Mi hermano me detuvo en la entrada con cuerda de terciopelo de mi propio hotel de cinco estrellas, sonriendo con suficiencia como si yo fuera un don nadie cualquiera que intentaba colarse.

«Estoy en la lista», dije.

Lauren resopló. «¿Con qué nombre? ¿Princesa?».

Me hice a un lado. Me bloqueó el paso de nuevo. Los invitados aminoraron el paso. El aparcacoches fingió no mirarnos fijamente.

La voz de mamá bajó de tono. «Nos hemos esforzado mucho por proteger nuestra imagen. No lo arruines».

Proteger las apariencias. Esa siempre había sido la regla: sonreír, adaptarse, no eclipsar a nadie. Se habían burlado de mi «discreta carrera en finanzas» durante años sin preguntarme jamás en qué consistía. Nunca se preguntaron por qué viajaba tan a menudo ni por qué siempre pagaba yo la cuenta.

Lauren hizo un gesto hacia seguridad. «¡Disculpen! Alguien está intentando colarse».
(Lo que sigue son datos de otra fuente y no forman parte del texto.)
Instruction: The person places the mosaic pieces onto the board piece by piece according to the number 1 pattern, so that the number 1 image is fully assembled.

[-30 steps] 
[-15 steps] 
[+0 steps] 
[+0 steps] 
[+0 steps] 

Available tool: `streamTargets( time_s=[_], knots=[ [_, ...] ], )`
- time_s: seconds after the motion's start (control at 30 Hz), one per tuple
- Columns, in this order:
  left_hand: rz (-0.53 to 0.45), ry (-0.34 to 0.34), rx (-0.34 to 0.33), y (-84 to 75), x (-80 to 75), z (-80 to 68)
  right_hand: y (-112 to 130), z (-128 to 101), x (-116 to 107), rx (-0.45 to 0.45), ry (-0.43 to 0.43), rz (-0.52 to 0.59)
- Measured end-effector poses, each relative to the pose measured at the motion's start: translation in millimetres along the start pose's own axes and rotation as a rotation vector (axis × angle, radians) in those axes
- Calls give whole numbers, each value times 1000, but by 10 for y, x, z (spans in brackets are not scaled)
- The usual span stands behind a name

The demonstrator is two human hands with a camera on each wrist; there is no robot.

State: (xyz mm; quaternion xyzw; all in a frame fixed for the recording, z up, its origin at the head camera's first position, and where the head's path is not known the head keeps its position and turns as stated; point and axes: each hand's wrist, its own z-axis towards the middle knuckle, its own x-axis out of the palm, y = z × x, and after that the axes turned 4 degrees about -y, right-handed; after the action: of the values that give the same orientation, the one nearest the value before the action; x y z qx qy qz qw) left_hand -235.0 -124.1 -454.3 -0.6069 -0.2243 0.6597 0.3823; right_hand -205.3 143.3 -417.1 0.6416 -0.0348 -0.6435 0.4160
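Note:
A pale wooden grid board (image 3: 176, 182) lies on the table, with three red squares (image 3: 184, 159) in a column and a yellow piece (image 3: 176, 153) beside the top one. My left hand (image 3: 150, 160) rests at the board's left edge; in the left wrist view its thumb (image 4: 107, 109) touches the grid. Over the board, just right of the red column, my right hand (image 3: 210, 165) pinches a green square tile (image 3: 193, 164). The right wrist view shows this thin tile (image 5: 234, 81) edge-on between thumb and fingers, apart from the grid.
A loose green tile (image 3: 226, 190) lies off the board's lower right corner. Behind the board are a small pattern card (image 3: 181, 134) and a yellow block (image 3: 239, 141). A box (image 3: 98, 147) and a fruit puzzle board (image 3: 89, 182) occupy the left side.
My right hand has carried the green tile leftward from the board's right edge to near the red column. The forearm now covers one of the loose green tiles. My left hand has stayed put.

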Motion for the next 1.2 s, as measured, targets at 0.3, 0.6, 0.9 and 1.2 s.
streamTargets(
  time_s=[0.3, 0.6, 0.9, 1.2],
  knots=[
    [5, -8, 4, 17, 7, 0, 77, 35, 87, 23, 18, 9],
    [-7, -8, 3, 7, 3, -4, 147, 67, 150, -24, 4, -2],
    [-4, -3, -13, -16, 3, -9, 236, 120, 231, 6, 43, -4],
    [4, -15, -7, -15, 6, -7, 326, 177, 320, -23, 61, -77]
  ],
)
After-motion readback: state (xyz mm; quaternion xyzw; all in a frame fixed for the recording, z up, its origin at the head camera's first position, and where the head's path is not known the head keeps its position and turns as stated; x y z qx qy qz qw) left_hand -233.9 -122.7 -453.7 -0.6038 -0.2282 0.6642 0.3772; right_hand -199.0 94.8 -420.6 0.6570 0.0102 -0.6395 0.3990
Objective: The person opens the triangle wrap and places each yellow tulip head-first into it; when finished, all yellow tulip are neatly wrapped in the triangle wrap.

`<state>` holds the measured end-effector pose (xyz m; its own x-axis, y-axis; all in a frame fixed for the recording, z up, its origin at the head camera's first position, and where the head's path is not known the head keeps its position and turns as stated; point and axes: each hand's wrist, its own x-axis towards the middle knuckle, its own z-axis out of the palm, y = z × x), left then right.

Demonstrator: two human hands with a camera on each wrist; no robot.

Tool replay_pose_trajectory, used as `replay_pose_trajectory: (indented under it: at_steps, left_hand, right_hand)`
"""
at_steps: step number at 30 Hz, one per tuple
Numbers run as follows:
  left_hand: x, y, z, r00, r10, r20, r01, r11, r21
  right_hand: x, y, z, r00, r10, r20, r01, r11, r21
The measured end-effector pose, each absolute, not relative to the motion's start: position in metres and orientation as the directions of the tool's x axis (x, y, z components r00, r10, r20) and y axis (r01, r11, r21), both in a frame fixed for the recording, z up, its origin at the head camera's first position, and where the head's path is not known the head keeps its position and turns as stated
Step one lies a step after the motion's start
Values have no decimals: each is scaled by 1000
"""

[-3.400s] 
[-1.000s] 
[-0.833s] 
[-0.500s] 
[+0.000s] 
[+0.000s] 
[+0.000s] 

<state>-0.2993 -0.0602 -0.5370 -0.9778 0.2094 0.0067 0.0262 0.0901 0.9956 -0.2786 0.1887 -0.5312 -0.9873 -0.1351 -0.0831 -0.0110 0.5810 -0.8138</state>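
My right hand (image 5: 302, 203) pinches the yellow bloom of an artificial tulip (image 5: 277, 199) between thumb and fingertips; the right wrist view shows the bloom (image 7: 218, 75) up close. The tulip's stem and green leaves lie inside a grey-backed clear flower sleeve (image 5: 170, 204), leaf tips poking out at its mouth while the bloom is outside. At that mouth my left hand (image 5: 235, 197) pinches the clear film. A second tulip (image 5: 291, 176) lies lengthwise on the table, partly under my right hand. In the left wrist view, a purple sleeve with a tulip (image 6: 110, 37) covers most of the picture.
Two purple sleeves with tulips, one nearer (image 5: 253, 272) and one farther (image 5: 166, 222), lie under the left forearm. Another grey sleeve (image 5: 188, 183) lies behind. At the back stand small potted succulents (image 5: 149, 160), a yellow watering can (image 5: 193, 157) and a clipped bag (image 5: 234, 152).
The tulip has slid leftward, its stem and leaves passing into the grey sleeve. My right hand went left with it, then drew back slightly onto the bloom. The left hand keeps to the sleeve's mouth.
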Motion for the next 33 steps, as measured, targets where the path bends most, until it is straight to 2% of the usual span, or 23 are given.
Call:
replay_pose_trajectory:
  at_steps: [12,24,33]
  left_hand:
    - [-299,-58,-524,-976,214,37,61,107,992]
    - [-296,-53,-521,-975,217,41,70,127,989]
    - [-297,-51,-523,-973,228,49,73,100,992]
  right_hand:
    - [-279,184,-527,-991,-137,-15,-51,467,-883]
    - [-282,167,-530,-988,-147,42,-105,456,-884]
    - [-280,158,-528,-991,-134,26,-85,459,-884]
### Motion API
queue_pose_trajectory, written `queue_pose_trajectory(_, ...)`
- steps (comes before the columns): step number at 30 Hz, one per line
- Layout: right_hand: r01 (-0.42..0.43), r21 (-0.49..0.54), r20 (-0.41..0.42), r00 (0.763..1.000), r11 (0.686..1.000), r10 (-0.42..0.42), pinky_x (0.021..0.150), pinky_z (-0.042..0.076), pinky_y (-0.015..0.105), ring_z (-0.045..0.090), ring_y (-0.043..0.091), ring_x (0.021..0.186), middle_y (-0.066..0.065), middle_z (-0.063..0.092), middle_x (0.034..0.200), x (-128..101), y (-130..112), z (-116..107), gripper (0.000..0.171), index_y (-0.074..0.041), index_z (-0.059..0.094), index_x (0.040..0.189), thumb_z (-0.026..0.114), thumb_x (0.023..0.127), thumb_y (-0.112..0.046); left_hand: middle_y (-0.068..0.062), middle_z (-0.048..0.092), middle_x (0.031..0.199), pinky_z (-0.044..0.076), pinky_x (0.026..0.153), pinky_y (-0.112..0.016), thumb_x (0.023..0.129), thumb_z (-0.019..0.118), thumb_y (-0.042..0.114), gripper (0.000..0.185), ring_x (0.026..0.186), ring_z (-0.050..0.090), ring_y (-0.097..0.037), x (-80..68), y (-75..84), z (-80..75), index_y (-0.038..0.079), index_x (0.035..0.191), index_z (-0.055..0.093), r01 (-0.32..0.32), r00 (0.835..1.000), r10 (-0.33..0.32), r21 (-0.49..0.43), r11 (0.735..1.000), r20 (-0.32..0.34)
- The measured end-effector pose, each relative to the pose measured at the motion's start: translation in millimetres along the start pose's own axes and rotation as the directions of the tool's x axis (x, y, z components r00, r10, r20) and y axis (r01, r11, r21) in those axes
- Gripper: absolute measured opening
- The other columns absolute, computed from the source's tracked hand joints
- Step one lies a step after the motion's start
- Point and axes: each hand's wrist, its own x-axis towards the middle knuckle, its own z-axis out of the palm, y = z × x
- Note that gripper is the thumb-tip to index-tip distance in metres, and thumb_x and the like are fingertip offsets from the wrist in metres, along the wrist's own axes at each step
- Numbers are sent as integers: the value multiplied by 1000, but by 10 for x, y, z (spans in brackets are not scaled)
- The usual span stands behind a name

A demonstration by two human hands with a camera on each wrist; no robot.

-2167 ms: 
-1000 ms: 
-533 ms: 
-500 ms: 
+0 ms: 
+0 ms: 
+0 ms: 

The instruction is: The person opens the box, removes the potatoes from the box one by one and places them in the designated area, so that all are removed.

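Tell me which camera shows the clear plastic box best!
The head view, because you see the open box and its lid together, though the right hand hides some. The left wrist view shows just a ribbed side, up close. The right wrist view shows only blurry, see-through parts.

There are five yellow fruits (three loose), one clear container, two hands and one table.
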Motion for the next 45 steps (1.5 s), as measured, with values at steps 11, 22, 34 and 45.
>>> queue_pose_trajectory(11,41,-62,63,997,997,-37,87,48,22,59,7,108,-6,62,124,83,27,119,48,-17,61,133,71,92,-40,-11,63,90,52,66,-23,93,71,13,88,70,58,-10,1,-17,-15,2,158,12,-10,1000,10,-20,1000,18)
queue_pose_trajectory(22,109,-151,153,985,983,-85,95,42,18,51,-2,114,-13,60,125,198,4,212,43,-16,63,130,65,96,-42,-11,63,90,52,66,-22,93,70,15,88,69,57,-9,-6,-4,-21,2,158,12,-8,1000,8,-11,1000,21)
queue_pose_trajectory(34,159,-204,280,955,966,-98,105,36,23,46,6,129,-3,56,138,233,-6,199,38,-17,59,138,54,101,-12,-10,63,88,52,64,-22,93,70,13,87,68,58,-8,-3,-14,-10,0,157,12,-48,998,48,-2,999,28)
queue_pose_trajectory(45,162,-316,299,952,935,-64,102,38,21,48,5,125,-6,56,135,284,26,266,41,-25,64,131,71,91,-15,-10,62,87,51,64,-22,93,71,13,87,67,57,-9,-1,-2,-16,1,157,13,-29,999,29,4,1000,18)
El guardia más cercano vaciló. Entonces, otra figura se acercó desde dentro: alta, serena, con el auricular a la vista. Marcus Hale, jefe de seguridad, caminó hacia nosotros con una calma deliberada.

La sonrisa de Lauren se amplió. «Genial. Díganle que se vaya».

Marcus se detuvo justo delante de mí, me observó un segundo y asintió con precisión.

«Señorita Carter», dijo con claridad, lo suficientemente alto para que la vieran los presentes. «Buenas noches. La estábamos esperando». La sonrisa de Lauren se desvaneció.

Mi madre palideció.

El ambiente cambió al instante.

—Su ascensor privado está listo —añadió Marcus—. Hemos despejado el vestíbulo según sus instrucciones habituales.

Lauren rió nerviosamente. —¿Espera? ¿Te conoce? Qué tierno. Pero ella no es…

—Pasaré por el vestíbulo —respondí con calma.

Marcus hizo una señal discreta. Dos agentes de seguridad más ajustaron sus posiciones; no de forma amenazante, sino claramente protectora.

Mi madre lo intentó de nuevo. —Marcus, somos familia. Ha tenido un año difícil. No tienes por qué consentirla.

La táctica habitual: hacerme parecer inestable, desacreditarme discretamente. La postura de Lauren se relajó como si hubiera recibido refuerzos.

Marcus no pestañeó. —Señora, no estoy consintiendo a nadie. La Sra. Evelyn Carter es la propietaria principal del Stanton Grand y presidenta de Carter Hospitality Group. La verdad se cernió pesadamente sobre la entrada.

Lauren abrió la boca sin emitir sonido. Un invitado cercano jadeó.

Los labios de mamá se tensaron. «Eso no es posible».

Respiré hondo, sintiendo ese viejo instinto de hacerme pequeña, para luego reprimirlo.